The other East Asian at the school in Thirteen Reasons Why is Zach Dempsey played by Singaporean-born Ross Butler, who seems to shirk singularity by being a hot, jock, star basketball player. But psych! He is actually secretly a brilliant student who is willing to give up his basketball scholarships to be a marine biologist. His mother, who is also Asian, is thrilled at the latter prospect. I'm not sure why this aspect of his identity is included. Other than preventing him from shirking a stereotype altogether (so close!!!), it also has no bearing on his personality or character arc whatsoever. If anything, it provides a slightly higher incentive to not want to be culpable for a girl's death (convicts make bad marine biologists?) but there are otherwise no apparent effects. The only time Zach even mentions this sidestory himself is when he turns down his bros' requests to skip class with them saying, "I can't miss bio." Maybe the writers worried that the jock stereotype alone would be simply implausible on a face as Asian as Zach's. In any case, I'm as confused about his passionate affinity for biology as I am about homosexual parents being Courtney's entire personality.

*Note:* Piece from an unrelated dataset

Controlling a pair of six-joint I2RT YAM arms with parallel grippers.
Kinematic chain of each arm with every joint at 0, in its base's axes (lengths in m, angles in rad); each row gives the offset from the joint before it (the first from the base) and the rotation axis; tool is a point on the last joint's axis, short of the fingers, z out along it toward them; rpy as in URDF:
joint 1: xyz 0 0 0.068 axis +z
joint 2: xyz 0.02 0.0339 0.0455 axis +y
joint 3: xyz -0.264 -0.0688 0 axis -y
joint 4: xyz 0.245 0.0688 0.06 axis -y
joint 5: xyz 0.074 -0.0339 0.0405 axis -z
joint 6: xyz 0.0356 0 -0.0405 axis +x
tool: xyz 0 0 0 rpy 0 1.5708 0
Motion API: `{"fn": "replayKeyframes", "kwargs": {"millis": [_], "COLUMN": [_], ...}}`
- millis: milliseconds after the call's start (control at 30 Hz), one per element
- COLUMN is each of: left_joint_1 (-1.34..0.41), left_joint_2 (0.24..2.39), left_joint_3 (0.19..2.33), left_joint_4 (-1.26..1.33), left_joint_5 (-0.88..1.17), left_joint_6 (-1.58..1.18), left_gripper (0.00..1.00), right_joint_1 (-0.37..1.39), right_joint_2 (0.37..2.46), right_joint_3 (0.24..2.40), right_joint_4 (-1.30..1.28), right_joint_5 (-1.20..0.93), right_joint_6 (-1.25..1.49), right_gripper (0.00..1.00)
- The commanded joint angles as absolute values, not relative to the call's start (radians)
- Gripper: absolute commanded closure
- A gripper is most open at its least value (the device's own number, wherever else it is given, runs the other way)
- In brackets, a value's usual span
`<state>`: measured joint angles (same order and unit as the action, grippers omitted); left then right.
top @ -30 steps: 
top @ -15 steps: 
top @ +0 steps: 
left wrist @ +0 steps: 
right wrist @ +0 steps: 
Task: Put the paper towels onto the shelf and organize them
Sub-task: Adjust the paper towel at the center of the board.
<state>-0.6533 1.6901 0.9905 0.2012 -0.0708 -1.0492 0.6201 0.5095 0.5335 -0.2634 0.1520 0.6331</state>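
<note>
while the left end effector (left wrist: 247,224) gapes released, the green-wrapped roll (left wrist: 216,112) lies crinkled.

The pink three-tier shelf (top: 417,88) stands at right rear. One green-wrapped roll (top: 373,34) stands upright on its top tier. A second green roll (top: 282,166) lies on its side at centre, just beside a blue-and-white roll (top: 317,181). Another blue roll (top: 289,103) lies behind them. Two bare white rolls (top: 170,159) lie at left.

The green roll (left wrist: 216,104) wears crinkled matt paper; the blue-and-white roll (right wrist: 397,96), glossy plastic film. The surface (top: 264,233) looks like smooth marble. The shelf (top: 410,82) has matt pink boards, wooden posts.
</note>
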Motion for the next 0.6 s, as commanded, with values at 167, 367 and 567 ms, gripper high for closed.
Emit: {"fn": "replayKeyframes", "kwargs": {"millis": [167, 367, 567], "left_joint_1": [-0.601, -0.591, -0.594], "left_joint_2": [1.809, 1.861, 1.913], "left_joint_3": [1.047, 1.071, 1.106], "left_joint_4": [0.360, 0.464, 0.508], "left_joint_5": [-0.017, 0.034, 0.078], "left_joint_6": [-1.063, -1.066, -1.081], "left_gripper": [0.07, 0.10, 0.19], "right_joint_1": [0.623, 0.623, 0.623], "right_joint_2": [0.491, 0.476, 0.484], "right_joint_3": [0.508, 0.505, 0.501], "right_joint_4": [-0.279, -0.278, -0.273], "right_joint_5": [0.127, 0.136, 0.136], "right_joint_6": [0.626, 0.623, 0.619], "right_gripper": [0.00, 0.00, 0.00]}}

Not Reggie. Photo via Netfix.

Luckily we get another shot at complexity for Ross Butler, the literal same actor from Thirteen Reasons Why, when he plays Reggie in Riverdale, the other Netflix teen show people are talking about. In the Archie-comic-turned-teen-murder-mystery, Butler plays an equally useless hot jock star-football player. Maybe the Netflix shows are like the Marvel universe but instead of having super powers and origin stories, they are just East Asians with intangible personalities. Football is different than basketball, OK, but I truly cannot confirm whether or not Butler wears a different letter jacket in the two shows. His main storyline on Riverdale exists to threaten Archie, the beautiful white-passing protagonist, who is rivalling him for captain of the football team. As soon as Reggie's story begins, it becomes extraneous when other, boring, music-related things happen in Archie's life which cause him to reject the captain position. With no agency of his own, his story wraps up in one episode. Zach, the Riverdale version of Zach, and Courtney are puzzling, which carelessly dissipates their chances at being anything but inconsequential fodder for the stage behind the action. When they are refused logical narratives, they become less human. When East Asian characters are unnatural and singular, we seem less human. We're easy to make assumptions about, call names, and beat up in Zara and on United Airplanes.

It's great that East Asians faces are on young peoples' television (computer) screens, but the ones I have had as role models are unsatisfying and riddled with inconsistency. At time of publication, I feel pretty sure that as a teen I was supposed to threaten my white peers' academic and/or athletic ventures, receive a million scholarships, reveal an unlikely aspect of my life, and then disappear forever. I'm not ready to celebrate my representation until there are as many distinct, complicated, and different personalities for young East Asians as there are for young white jocks. I guess Gilbert Gottfried will have to do for now.